Alzheimer's disease (AD) is the most common cause of dementia and, currently, there are more than five million people with AD in the US alone. The etiology of Alzheimer's disease is unknown, and therapies are just starting to be developed. The accumulation of neurotic plaques (Aβ) and neurofibrillary tangles (NFT), and degeneration of neurons are the major histopathological hallmarks of AD. However, a diagnosis of AD in the early stages of dementia cannot be determined simply by amyloid imaging, because many healthy older adults with brain Aβ deposits never develop dementia. Therefore, additional markers that can provide more accurate information of neurodegeneration, particular at the early stage, are needed. The brain lymphatic system, named the glymphatic system, is a recently discovered cerebrospinal fluid (CSF) circulation system that utilizes the perivascular channels to eliminate soluble proteins and metabolite. The dysfunction of the glymphatic system promotes Aβ deposition in the meninges and introduces perfusion reduction and cognitive impairment. A critical barrier for understanding CSF turnover including the glymphatic system is a lack of noninvasive methods that can be applied to interrogate multiple aspects of the glymphatic system in vivo. We recently developed several non-invasive MRI approaches that can assess CSF secretion and reabsorption in situ with MRI. These include a molecular imaging method, dynamic glucose-enhanced (DGE) imaging with on-resonance Variable Delay Multiple Pulse (onVDMP) MRI. as well as a set of spin- labeling based MRI methods, named magnetization transfer indirect spin labeling (MISL) and phase alternate labeling with null recovery (PALAN). These latter methods selectively label the paraventricular tissues by exploiting their significantly different protein concentration and water T1, T2, cand diffusion properties. The PALAN method can also assess the ISF flow in brain without contrast agents. Our long- term goal is to develop several clinically translatable MRI schemes that can non-invasively detect CSF and interstitial fluid water exchange in brain and apply them as potential MRI biomarkers for the early-stage AD.

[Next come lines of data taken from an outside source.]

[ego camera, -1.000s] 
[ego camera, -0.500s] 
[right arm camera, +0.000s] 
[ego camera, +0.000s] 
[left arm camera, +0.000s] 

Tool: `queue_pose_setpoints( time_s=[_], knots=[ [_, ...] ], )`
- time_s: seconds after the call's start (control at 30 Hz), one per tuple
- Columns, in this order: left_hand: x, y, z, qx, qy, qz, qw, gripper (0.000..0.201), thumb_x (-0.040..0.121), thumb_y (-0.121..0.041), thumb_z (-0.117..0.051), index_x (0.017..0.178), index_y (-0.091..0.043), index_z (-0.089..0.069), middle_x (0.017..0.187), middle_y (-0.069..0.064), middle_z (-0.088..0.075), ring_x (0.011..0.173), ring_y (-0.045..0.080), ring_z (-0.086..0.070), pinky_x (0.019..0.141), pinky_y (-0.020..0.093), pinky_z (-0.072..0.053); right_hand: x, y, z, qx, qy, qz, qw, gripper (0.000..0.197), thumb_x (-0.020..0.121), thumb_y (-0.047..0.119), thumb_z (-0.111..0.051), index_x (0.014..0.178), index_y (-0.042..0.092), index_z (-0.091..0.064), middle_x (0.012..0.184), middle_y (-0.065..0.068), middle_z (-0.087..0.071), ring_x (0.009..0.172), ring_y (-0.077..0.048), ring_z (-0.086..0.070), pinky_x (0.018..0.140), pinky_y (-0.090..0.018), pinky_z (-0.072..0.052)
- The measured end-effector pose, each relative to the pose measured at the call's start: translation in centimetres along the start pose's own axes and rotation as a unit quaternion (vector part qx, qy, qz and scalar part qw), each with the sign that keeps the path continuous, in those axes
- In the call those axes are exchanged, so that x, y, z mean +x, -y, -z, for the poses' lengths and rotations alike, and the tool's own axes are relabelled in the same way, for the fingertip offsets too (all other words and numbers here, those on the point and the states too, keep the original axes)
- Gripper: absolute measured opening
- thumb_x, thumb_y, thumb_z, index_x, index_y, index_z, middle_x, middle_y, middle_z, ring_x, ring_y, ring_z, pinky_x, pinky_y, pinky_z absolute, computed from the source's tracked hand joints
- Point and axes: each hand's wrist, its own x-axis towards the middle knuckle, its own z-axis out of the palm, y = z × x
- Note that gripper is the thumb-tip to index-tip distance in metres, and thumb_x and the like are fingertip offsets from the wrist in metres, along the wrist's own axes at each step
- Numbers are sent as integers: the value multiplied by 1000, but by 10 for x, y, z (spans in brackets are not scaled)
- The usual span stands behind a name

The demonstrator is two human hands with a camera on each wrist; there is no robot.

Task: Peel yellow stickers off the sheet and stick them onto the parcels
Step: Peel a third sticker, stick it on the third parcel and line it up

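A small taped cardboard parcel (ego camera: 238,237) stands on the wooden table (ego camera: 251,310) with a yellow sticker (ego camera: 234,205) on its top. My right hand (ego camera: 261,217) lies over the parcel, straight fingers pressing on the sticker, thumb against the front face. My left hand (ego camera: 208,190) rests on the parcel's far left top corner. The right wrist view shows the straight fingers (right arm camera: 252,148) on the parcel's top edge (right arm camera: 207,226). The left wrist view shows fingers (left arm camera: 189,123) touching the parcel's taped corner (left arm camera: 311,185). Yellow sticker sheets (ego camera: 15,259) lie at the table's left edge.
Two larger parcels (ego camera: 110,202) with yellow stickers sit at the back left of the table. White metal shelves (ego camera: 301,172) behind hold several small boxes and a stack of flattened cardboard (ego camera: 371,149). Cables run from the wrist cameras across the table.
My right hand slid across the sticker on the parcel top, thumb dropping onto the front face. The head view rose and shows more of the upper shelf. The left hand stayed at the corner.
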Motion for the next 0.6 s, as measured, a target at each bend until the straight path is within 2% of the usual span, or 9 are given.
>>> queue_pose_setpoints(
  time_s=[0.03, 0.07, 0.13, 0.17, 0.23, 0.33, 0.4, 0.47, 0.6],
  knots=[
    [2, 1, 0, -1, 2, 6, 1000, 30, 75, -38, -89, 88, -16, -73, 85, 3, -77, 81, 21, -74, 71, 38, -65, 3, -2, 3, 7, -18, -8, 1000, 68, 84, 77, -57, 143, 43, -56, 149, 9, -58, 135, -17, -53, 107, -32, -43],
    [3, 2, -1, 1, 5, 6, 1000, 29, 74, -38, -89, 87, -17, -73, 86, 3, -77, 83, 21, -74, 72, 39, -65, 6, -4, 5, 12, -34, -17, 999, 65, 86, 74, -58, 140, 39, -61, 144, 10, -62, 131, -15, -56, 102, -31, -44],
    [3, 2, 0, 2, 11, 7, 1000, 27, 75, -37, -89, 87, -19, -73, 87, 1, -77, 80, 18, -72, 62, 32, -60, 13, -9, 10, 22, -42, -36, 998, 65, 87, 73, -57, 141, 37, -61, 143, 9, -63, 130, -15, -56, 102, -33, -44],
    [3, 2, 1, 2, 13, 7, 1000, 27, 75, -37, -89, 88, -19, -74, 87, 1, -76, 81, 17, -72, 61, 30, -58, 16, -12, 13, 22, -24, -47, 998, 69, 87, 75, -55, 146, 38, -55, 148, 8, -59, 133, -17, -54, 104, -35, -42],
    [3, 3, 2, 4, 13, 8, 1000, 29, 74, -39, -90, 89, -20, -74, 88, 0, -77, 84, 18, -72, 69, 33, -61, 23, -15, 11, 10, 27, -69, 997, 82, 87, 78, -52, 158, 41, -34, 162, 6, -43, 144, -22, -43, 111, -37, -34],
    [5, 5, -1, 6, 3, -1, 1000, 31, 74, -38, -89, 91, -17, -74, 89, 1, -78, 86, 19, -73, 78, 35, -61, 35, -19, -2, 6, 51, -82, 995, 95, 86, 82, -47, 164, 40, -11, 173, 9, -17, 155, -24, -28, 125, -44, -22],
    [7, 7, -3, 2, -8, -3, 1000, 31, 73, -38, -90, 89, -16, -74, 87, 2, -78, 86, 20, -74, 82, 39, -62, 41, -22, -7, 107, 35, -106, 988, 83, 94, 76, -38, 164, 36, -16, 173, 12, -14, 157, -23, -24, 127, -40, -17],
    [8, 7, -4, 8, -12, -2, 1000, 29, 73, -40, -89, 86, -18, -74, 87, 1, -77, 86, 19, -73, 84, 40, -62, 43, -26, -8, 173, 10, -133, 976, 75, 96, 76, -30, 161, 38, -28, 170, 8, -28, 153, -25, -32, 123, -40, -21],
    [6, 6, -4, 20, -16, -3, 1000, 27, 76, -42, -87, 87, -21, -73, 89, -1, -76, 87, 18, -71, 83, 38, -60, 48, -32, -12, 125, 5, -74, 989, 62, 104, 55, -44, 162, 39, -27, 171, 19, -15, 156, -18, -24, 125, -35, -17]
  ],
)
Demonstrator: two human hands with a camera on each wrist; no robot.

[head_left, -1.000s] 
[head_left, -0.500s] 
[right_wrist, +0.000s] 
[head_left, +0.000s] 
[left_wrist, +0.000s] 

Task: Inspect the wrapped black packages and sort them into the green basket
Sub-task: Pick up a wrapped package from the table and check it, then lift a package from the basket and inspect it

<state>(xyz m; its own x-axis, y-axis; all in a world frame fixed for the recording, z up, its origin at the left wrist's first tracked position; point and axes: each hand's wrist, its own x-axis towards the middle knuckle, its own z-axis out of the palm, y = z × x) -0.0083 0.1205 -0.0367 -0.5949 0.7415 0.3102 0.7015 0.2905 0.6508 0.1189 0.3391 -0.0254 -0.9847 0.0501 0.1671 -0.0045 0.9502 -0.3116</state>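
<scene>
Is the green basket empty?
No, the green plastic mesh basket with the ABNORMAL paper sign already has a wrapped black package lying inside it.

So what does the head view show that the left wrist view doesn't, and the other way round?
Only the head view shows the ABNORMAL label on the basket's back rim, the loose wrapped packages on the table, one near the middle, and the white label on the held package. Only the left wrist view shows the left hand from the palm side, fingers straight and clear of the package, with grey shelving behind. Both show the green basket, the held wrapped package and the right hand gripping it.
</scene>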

阿尔茨海默氏病（AD）是痴呆症的最常见原因，目前 仅在美国，就有超过500万人的广告。阿尔茨海默氏病的病因 是未知的，刚开始开发疗法。神经质的积累 斑块（Aβ）和神经原纤维缠结（NFT）以及神经元的变性是主要的 AD的组织病理学标志。但是，在痴呆症的早期诊断AD的诊断 不能简单地通过淀粉样蛋白成像确定，因为许多健康的老年人 Aβ沉积永远不会发展痴呆。因此，可以提供更多的其他标记 需要精确的神经变性信息，特别是在早期阶段。大脑 淋巴系统，称为糖基体系统，是最近发现的脑脊液 （CSF）利用血管周通道消除固体蛋白质和的循环系统 代谢物。糖基系统的功能障碍促进了Aβ的沉积 脑膜和引入灌注减少和认知障碍。一个关键的障碍 理解包括糖浆系统在内的CSF营业额缺乏无创方法 这可以应用于体内糖基体系统的多个方面。 我们最近开发了几种可以评估CSF的非侵入性MRI方法 与MRI的原位分泌和重新吸附。这些包括一种分子成像法， 具有反呼声变量多重脉冲的动态葡萄糖增强（DGE）成像 （ONVDMP）MRI。以及一组基于自旋标记的MRI方法，命名为磁化 带有无效恢复（Palan）的间接自旋标记（MISL）和相位替代标记。 这些以后的方法通过显着利用它们 不同的蛋白质浓度和水T1，T2，CAND差异。佩兰 方法还可以评估大脑中的ISF流量而没有对比剂。我们的长期目标是 开发几种可临床翻译的MRI方案，可以非侵入性检测CSF和 脑间液体水交换在大脑中，并将其作为潜在的MRI生物标志物 早期广告。